• [AIM OF THE EXERCISE]:
Please retype the data below line for line and leave out every picture.

---------- DATA SHOWN ----------

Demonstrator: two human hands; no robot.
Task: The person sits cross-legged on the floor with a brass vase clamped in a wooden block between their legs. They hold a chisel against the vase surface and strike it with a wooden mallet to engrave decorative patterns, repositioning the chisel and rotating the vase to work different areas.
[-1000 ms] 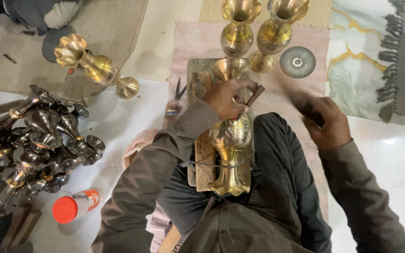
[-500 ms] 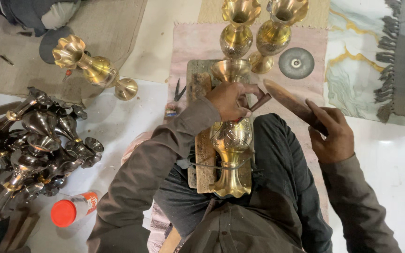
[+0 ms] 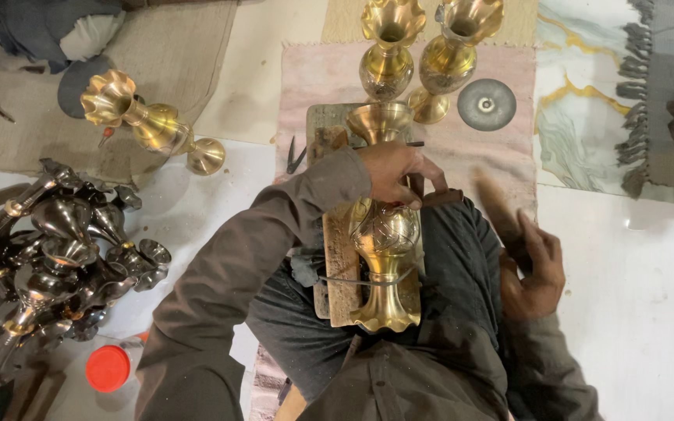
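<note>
Two hands are seen: the left hand (image 3: 394, 173) is pressed on a brass vase (image 3: 384, 257) laid across a wooden board (image 3: 342, 281) on the lap; the right hand (image 3: 536, 269) is closed around a blurred tool (image 3: 497, 210), possibly a mallet.

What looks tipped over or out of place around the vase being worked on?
One brass vase lies on its side on the floor, upper left, while two others stand upright. The dark vases at left lie in a jumbled heap.
</note>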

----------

• [RESPONSE TO THIS TASK]:
Demonstrator: two human hands; no robot.
Task: The person sits cross-legged on the floor with a brass vase clamped in a wooden block between their legs. They hold a chisel against the vase surface and strike it with a wooden mallet to engrave decorative patterns, repositioning the chisel and rotating the vase to work different areas.
[-1000 ms] 
[-500 ms] 
[+0 ms] 
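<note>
Two hands are seen: the left hand (image 3: 394, 173) is pressed on a brass vase (image 3: 384, 257) laid across a wooden board (image 3: 342, 281) on the lap; the right hand (image 3: 536, 269) is closed around a blurred tool (image 3: 497, 210), possibly a mallet.

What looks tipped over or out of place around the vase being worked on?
One brass vase lies on its side on the floor, upper left, while two others stand upright. The dark vases at left lie in a jumbled heap.
</note>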

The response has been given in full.